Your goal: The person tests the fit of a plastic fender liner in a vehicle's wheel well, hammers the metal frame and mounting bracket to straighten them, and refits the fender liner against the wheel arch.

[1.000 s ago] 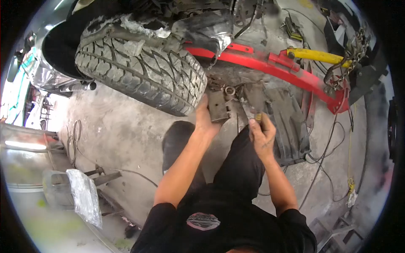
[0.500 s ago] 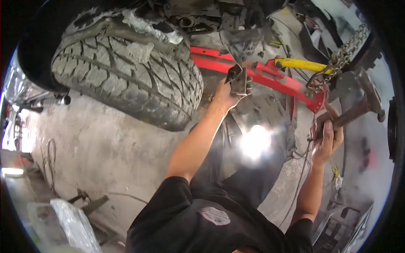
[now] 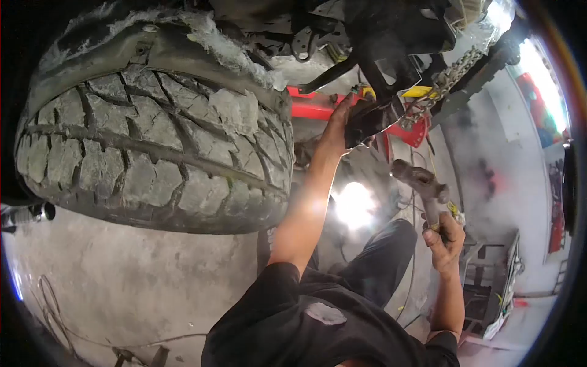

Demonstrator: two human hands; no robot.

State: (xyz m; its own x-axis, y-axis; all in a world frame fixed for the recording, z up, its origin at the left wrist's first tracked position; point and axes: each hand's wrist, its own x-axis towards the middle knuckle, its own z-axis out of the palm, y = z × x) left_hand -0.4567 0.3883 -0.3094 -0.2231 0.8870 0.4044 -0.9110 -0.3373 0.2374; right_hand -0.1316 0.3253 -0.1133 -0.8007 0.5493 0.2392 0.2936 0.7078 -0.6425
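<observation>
My left hand (image 3: pixel 334 136) is closed around the lower end of a black metal bracket (image 3: pixel 374 119); its far fingers are hidden behind the metal. The bracket reaches up among dark vehicle parts (image 3: pixel 397 37), and I cannot tell whether it is fixed to them. My right hand (image 3: pixel 447 241) grips a hammer (image 3: pixel 422 182) by the handle. The hammer's worn metal head is raised below and to the right of the bracket, apart from it.
A large muddy tyre (image 3: pixel 147 140) fills the left side. Behind the bracket runs a red steel beam (image 3: pixel 312 109) with a yellow bar (image 3: pixel 419 92) and a hanging chain (image 3: pixel 449 79). A bright lamp (image 3: pixel 354 205) shines near my legs. A cable (image 3: pixel 52 306) lies on the concrete floor.
My view has shifted closer to the tyre and vehicle. The hammer has swung from pointing outward right to head up and toward the bracket. My left hand keeps hold of the bracket.
</observation>
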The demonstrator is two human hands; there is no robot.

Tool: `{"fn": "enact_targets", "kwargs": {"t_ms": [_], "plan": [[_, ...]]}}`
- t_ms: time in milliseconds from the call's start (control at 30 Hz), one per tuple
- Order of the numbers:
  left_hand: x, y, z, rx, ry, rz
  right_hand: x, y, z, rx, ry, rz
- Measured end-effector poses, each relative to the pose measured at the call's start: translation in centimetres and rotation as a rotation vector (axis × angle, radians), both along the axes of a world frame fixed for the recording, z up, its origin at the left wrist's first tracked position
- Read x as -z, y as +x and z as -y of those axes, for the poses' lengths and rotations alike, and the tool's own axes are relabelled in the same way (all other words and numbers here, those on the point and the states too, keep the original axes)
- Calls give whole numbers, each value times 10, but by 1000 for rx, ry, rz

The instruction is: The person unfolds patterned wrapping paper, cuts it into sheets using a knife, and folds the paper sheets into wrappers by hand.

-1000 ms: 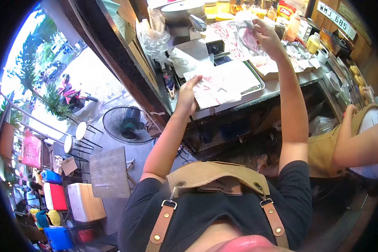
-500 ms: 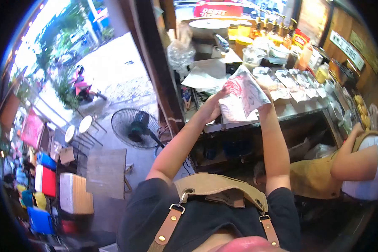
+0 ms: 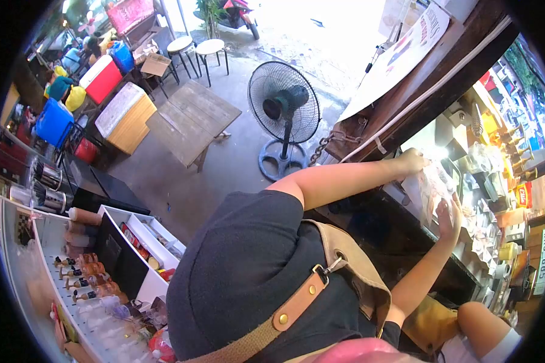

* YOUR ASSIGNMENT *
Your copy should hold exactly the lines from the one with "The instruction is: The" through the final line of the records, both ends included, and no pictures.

* RESULT OF THIS TASK *
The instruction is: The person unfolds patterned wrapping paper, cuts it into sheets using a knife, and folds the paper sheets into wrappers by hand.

-1000 ms: 
-500 ms: 
+0 ms: 

The submitted response is complete.